Anthropic understood this from day one. Their entire research agenda has been oriented around making Claude smarter, more reliable, and more steerable -- not more visually impressive. Every capability improvement they ship directly translates into new business applications. That is not an accident. That is a strategy.
What We Have Seen in the Field
In the last ten months, here is what has actually saved our clients money and time.
- An accounting firm automated 60% of their client document intake using a Claude-powered agent. Annual savings: six figures in staff time. Zero of that value came from image generation.
- A logistics company deployed an agent that monitors shipment status across four carrier APIs, identifies delays before they happen, and automatically communicates with affected customers. The agent handles hundreds of daily updates. Not a single pixel was generated.
- A law firm uses Claude to review incoming contracts against their standard terms, flagging deviations and generating redline recommendations. What took a junior associate two hours now takes eight minutes. The AI's value is entirely in reading, reasoning, and writing -- not in creating visual content.

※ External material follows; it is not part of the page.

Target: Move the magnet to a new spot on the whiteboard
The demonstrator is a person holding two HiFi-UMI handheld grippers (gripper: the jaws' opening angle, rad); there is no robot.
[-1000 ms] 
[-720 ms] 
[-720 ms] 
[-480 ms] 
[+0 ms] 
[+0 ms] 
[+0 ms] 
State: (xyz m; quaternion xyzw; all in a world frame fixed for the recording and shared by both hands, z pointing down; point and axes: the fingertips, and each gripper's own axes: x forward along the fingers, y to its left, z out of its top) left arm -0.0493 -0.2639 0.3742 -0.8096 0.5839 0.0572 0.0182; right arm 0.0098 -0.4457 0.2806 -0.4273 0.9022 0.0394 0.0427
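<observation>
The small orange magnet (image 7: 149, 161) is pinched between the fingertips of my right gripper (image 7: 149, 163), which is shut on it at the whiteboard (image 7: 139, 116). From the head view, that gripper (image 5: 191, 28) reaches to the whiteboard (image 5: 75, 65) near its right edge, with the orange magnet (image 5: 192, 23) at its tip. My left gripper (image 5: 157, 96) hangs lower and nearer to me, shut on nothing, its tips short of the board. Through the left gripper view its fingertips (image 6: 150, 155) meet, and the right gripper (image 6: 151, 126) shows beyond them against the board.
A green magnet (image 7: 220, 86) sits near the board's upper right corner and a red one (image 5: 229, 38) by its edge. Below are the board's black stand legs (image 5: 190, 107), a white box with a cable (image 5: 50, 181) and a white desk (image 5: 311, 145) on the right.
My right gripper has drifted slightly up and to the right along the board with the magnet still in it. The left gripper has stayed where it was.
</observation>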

- An e-commerce operation built a customer service agent that handles the majority of incoming inquiries without human intervention, with a customer satisfaction score actually higher than their human team's average. The agent's power is comprehension and judgment, not content creation.
Every single high-value deployment we have built is a reasoning application. Every one. And we are not unique -- this pattern is consistent across the industry.
Businesses do not need AI that creates. They need AI that thinks. Creation is a feature. Reasoning is a platform.
The Labs That Are Winning
Anthropic is the obvious example -- and a big part of why we bet on them early -- but they are not alone. The labs that are winning the enterprise market share a common trait: they prioritized reliability over spectacle.
Google's Gemini has made quiet, significant progress in enterprise applications. Their integration with Workspace tools -- analyzing spreadsheets, drafting documents from meeting transcripts, managing email workflows -- is the kind of unglamorous, high-value work that actually drives adoption.
The coding-focused AI companies -- Cursor, Replit, the tools powering vibe coding -- are building on reasoning models, not generative media models. The entire wave of "anyone can build software" is powered by AI that thinks, not AI that draws.
Even OpenAI seems to be recalibrating. Their recent focus on reasoning models (o-series), function calling improvements, and enterprise API features suggests they have recognized that the business market demands substance over style. Better late than never.
Doubling Down
The trend has only accelerated. The data from the last ten months is unambiguous.
The labs chasing pixels are losing the enterprise market to the labs building reasoning engines. Not slowly. Rapidly. Every quarter, the gap between "AI that impresses" and "AI that works" grows wider, and the businesses signing contracts are choosing the latter.
If you are evaluating AI for your business -- and our guide on how SMBs will adopt AI is a good starting point -- ignore the demos. Ignore the viral tweets. Ignore the "look what AI can generate" posts. Ask one question: can this AI reliably do boring, important work -- reading documents, following instructions, making decisions, processing data -- day after day, without supervision?
That is the bar. And right now, the labs that never cared about going viral are the ones clearing it.